All of the bananas were gone. Oh, no. Not my bananas. I needed those for my oatmeal. Heart thumping, I pushed my cart toward the fruit section. I saw packages of strawberries situated in their normal spots. Should I take more than one package? I wondered. No. No. No. If I grabbed too many strawberries at one time, then they might go bad before I’m ready to eat them. And I didn’t want to have to throw away any of my strawberries, so I grabbed only one package. As I collected some apples — at least there were some of those left — I scanned the faces of people streaming through the store. I didn’t see abject hysteria, but there was an intensity in the movement of customers that I had never seen before. I searched for the oatmeal. It was gone. Raw meat and chicken? All of it was gone. The delis were stocked though. There was still some pieces of Chipotle fried chicken left to purchase. The assistant manager’s — a normally calm and self-assured woman — eyes were bulging out of their sockets. Her subordinate approached her and said, “Are you all right?”
“Yes. Yes. I’m doing all right.”
No you’re not.
Many of the store shelves were empty, with the toilet paper and napkins shelves being completely bare. There were no eggs, no cow milk, no almond milk, and no coffee creamer. I grabbed a loaf of bread and what was left of the Pillsbury croissant roles that I love, drove my cart over to the section of the store where the bottled water was stocked, and snatched a couple of water jugs from off the shelves. An attractive woman parked her cart just in front of mine and started collecting jugs of water, a weird smile plastered on her face. She reminded me of a co-worker in New Jersey, who smiled the same way when she knew she was doing something wrong. I counted eight jugs of water in the woman’s cart when she was done.
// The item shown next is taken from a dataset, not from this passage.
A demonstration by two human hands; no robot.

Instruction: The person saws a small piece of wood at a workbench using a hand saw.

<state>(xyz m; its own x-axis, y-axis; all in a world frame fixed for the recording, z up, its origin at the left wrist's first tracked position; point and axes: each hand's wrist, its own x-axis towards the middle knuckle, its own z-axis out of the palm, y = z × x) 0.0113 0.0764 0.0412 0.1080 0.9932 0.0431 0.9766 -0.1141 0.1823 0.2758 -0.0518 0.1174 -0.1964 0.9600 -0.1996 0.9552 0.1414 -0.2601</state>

I stared into shopping carts as they were pushed past me, because I wanted to get a sense of what the others were buying. Am I buying the right things? Am I buying enough? Other shoppers were scanning the contents of my shopping cart too, which prompted me to tighten my grip on my cart. I drove past a woman with two kids in tow, the cart overflowing with food supplies. She smiled at another shopper and said, “I’ve got to keep these kids fed.”
Yes, you do.
When I arrived at the checkout line, I performed an inventory of my stock. I decided that I’d secured half of what I needed and began girding myself for a trip to the local Walmart. I pulled out my cell phone and texted my sister.
You were right all along.
A few minutes later I received her response. I told you so. Didn’t I tell you? These people need to know that this is not the apocalypse. At least not yet.
Indeed. But I need to go to another store. I don’t want to have to do this again for a long time. Oh my goodness. The panic virus has come to Denver.
I hurriedly placed my products on the conveyor. As the tall young man pushed my items across the scanner, I asked, “Has it been like this all day?
“It was even busier this morning man,” he said. Right now, it’s more manageable.”
“More manageable? This is manageable?” I said.
“Believe me man. This is much better.”
The bottles of water were the last items to be scanned. I was juggling them in my hands until a bystander, an anonymous guy with a cap, placed his hands under my own to help me stabilize what I was carrying. “There you go man.”
“Thanks,” I said. “Thanks a lot.”
We’re going to need more of these types of gestures to help break the fever.